§ Action item: Using the listing below, print exactly everything from the line with "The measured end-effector" down to the line with "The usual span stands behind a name", both included, and nothing more.

§ Data block:
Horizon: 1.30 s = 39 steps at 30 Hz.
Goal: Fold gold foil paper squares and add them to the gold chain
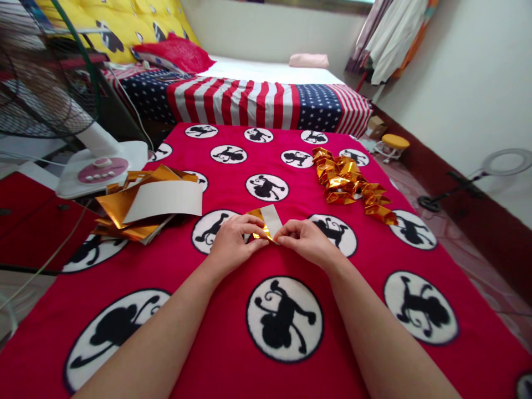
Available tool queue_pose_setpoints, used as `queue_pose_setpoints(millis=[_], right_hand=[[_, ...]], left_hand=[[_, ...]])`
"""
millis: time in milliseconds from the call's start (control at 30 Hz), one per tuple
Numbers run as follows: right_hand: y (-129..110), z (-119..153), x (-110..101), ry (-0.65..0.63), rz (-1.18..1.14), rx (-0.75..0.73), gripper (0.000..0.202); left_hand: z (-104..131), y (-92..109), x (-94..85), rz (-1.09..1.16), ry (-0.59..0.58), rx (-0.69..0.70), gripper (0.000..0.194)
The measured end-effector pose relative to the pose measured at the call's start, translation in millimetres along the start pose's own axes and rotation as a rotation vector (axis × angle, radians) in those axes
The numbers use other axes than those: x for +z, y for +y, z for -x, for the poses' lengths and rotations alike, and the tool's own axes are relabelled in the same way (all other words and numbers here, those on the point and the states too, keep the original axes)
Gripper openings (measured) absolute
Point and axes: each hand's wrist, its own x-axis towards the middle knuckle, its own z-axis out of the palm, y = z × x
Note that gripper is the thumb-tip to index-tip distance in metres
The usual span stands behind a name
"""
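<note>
A small sheet of gold foil paper (pixel 271 218), partly folded, is between my two hands above the red cloth. Its white back faces up on the right, and the shiny gold side shows on the left. My left hand (pixel 240 237) pinches the paper's left and near part between thumb and fingers. At the near right corner my right hand (pixel 305 239) pinches the paper, fingertips close to those of the left. On the left lies a pile of gold paper sheets (pixel 114 205) with a white-backed sheet (pixel 166 200) on top. Several folded gold paper pieces (pixel 343 178) lie at the right.
The red cloth (pixel 208 349) with monkey prints covers the table. A white fan (pixel 103 147) stands at the left, beside the paper pile. Behind is a bed with a striped cover (pixel 236 102). A yellow stool (pixel 394 142) and a ring light (pixel 507 162) stand at the right.
</note>
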Motion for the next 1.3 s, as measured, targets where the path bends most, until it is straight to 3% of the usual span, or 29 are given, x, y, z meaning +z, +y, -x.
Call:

§ Task response:
The measured end-effector pose relative to the pose measured at the call's start, translation in millimetres along the start pose's own axes and rotation as a rotation vector (axis × angle, radians) in those axes
The numbers use other axes than those: x for +z, y for +y, z for -x, for the poses' lengths and rotations alike, and the tool's own axes are relabelled in the same way (all other words and numbers here, those on the point and the states too, keep the original axes)
Gripper openings (measured) absolute
Point and axes: each hand's wrist, its own x-axis towards the middle knuckle, its own z-axis out of the palm, y = z × x
Note that gripper is the thumb-tip to index-tip distance in metres
The usual span stands behind a name

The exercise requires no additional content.